Geride
kalan son 20 yıla dönüp baktığınızda, Radiohead kadar heyecan verici, yenilikçi, milyonlarca insanın hayatını -gerçekten- değiştiren bir başka gruba rastlamanız zor. Belki daha da geçmişe gittiğinizde The Beatles, Pink Floyd, Led Zeppelin gibi birkaçını Radiohead'in yanına koyabilirsiniz.
Ama yine de onlardan bir farkı var Radiohead'in.
Bir kere; eski dönemlerin aksine, bugün müziğe ulaşmanız çok daha kolay. Her gün abartısız binlerce yeni şarkı besteleniyor. Bunca ismin, uyduların altındaki kültürel bombardımanın etkisindeyken tek bir grubun, çok uzun yıllar, ilerleyen yaşlarına rağmen genç, diri ve öncü kalması, akıl almaz bir durum. Üstelik The Beatles gibi değerli tarihi eserlerin aksine, Radiohead hâlâ aktif bir şekilde müzik üretmeye, albüm yayınlamaya devam ediyor.
Sadece grup olarak değil, üyelerinin her biri ayrı ayrı çalışmalarda da bulunuyor.

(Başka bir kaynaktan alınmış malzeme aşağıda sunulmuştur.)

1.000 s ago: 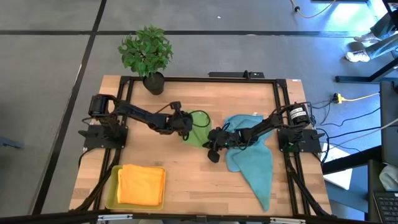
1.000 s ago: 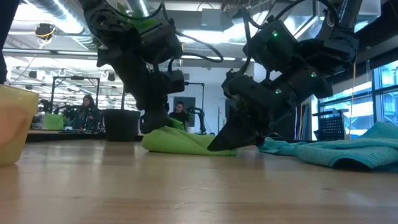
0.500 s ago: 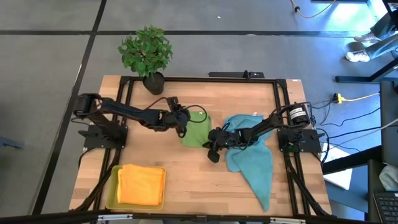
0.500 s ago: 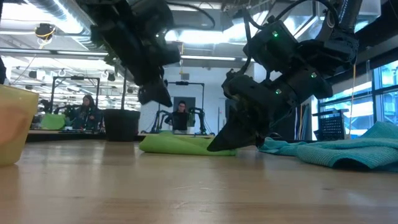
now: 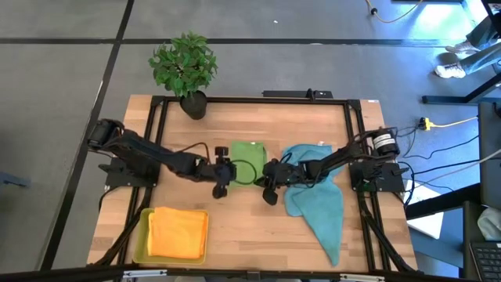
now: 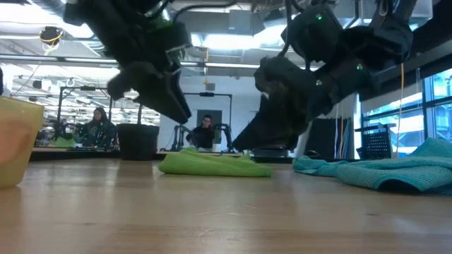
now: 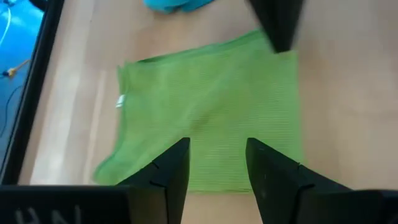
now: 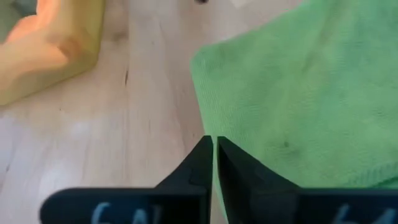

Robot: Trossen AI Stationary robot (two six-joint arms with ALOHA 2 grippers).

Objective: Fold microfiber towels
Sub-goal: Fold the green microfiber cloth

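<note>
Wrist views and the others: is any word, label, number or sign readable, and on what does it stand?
None reads whole.
Left wrist view: pale, cut-off marks on the dark bar below the left gripper; illegible.
Right wrist view: pale, cut-off marks on the bar below the right gripper; illegible.
Green towel: small white tag at one edge, too small to read.
High and low views: no text visible.

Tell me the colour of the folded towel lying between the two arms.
Green towel; clearest in the left wrist view.

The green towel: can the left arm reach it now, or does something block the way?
Probably yes. The left gripper, fingers open, hangs just beside the green towel, with only bare table between them. The right gripper waits at the towel's opposite side, not in the path.
</note>
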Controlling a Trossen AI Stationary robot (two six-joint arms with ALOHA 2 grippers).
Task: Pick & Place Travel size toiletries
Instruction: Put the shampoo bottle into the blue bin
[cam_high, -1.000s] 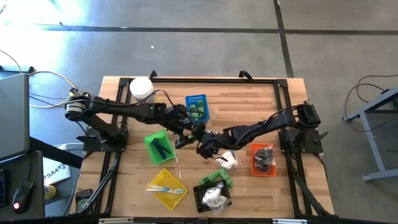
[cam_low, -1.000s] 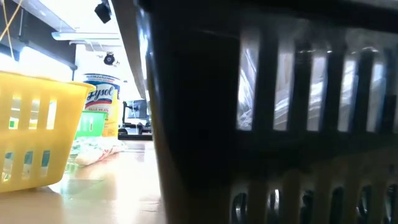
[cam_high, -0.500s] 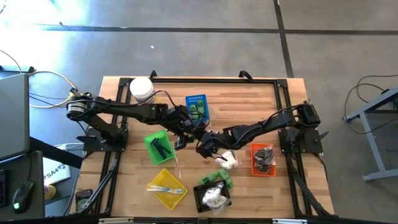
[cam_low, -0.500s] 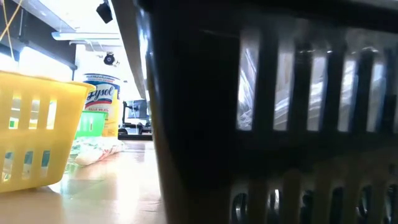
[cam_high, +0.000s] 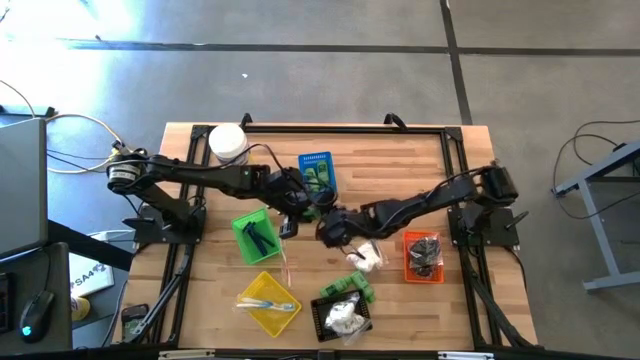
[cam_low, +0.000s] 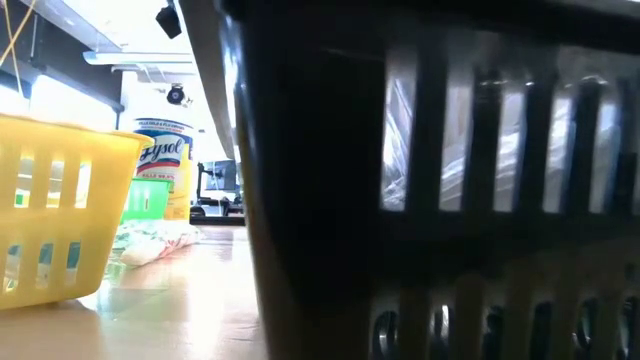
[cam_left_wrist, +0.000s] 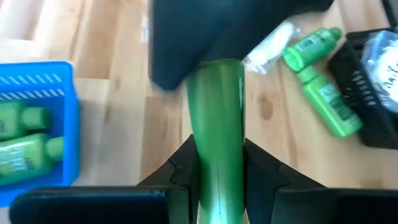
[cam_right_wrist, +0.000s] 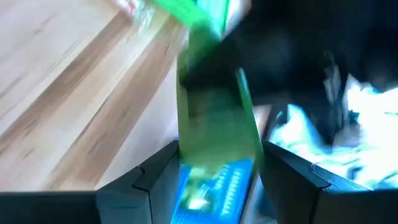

Misal, vokalistleri Thom Yorke yeni grubu Atoms For Peace ile ilk albümünü bu hafta yayınlıyor.
DEVİRLERİ GEÇMEDİ
Radiohead'deki bu beş adam hayatımızda olmasaydı, çok şey farklı olurdu.
90'lı ve 2000'li yıllarda müzikal anlamda da kültürel açıdan da eğilimleri bariz bir şekilde yönlendirdiler.

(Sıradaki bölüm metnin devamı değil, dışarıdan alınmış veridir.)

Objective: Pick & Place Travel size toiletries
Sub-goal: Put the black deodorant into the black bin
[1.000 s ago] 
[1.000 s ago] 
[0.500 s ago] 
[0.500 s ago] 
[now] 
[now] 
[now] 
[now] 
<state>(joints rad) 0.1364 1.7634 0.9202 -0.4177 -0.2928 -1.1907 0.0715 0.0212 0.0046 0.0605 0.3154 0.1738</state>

Tek bir türe bağlı kalmadılar.
Özellikle rock ve elektronik müzik Radiohead'in
Ok Computer, Kid A gibi albümleriyle yeni anlamlar kazandı.

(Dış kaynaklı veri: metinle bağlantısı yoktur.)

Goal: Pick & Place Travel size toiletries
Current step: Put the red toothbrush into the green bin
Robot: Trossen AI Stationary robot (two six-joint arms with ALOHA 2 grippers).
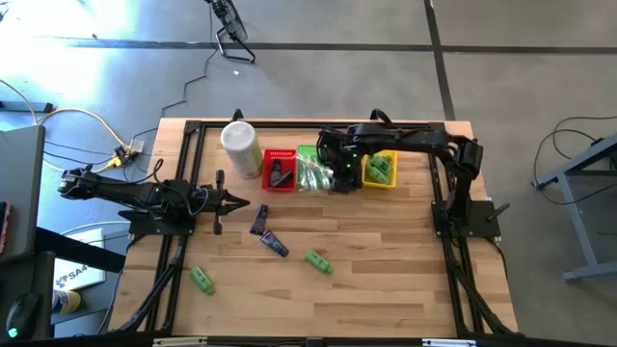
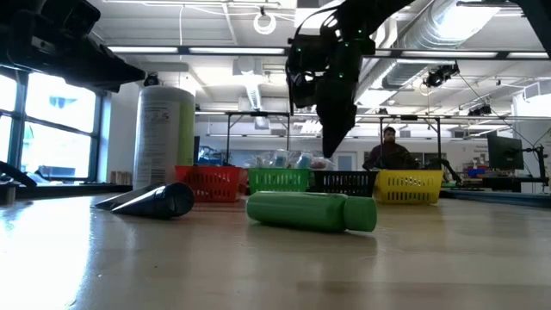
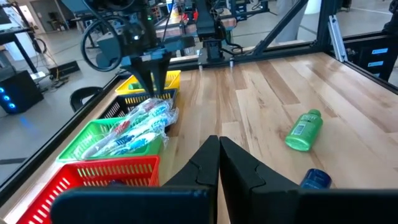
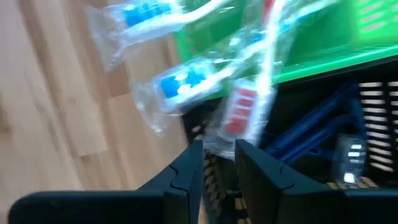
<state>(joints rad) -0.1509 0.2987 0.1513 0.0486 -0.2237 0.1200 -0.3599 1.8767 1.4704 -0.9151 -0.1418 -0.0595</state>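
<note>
High view: a wooden worktop (image 1: 386, 280) carries a row of four small baskets near its far edge, with a tall white canister (image 1: 241, 147) at the left end of the row. In order from the canister stand a red basket (image 1: 280, 170), a green basket (image 1: 310, 169), a black basket (image 3: 114, 111) largely hidden under the right arm, and a yellow basket (image 1: 379, 170) holding green mini bottles. Plastic-wrapped toothbrushes (image 3: 138, 127) fill the green basket and spill over its rim toward the worktop. The right gripper (image 4: 214, 163) hangs above the black basket, beside the green one; its jaws stand slightly apart, and a wrapped toothbrush (image 4: 244, 112) lies just ahead of the tips, but a grasp cannot be confirmed. Blue razor-like pieces (image 4: 311, 127) lie inside the black basket. The left gripper (image 3: 218, 163) waits over the left half of the worktop, its jaws clenched together with nothing between them. Loose on the worktop remain two dark tubes (image 1: 267, 231) near the middle, one green bottle (image 1: 317, 260) just toward the near edge from them, and a second green bottle (image 1: 201, 280) toward the near left corner. Low view: a person (image 2: 389, 151) is seated in the room beyond the far edge.
</note>
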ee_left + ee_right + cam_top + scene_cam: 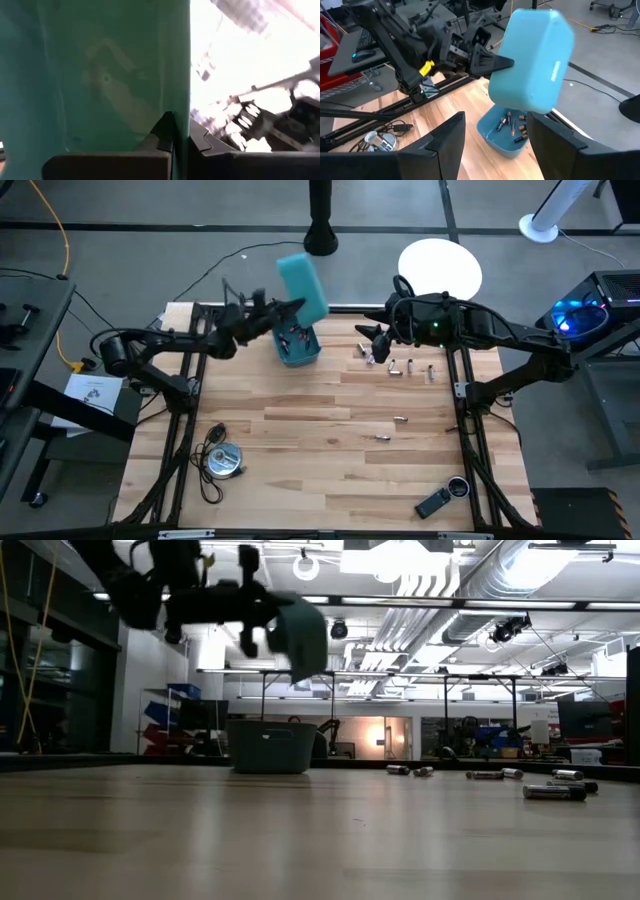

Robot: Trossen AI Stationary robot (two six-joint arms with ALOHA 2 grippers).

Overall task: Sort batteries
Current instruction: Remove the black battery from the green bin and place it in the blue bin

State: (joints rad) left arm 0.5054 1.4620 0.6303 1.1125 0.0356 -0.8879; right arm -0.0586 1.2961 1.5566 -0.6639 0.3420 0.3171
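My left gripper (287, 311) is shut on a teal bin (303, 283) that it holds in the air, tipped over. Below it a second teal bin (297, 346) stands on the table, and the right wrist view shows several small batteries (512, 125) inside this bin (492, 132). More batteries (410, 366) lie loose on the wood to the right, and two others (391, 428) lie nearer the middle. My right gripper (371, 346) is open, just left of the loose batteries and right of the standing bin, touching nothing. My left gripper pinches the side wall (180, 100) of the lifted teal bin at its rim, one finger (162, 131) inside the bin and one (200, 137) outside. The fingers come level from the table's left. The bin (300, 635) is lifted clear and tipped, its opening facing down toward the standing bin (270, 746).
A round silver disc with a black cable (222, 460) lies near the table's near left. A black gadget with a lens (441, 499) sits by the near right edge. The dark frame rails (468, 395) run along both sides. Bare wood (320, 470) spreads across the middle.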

Tüm bunları durup dururken anlatmıyorum.
Bu hafta Radiohead için bir dönüm noktası. Onlarla ilk karşılaşmamızın üzerinden tam 20 yıl geçti. İlk albümleri
Pablo Honey'i 22 Şubat 1993'te yayınlamışlardı.
Hani şu meşhur
Creep'in olduğu albüm. O günden bu yana da 30 milyonun üzerinde albüm sattılar. Plakları ve single'ları da katarsak, muhtemelen en az 20'sini ben almışımdır. Aslında şunu söylemeye çalışıyorum, bu tip büyük grupların birçoğumuzun kişisel tarihinde de önemli bir yeri var. Karakterlerimizin şekillenmesinde de. Sizinkini bilmem, ama mesela en basitinden, beni gitar almaya ikna eden gruplardan biriydi Radiohead.
Tam da
Pablo Honey'deki
Anyone Play Guitar'la (herkes gitar çalabilir). Ergenliğinizin küçücük odalarında otururken dinlediklerinizden, odanızda posterleri olan müzisyenlerden yaşınız ilerledikçe utanırsınız. Basit, yapay ve çocukluğa ait gelirler.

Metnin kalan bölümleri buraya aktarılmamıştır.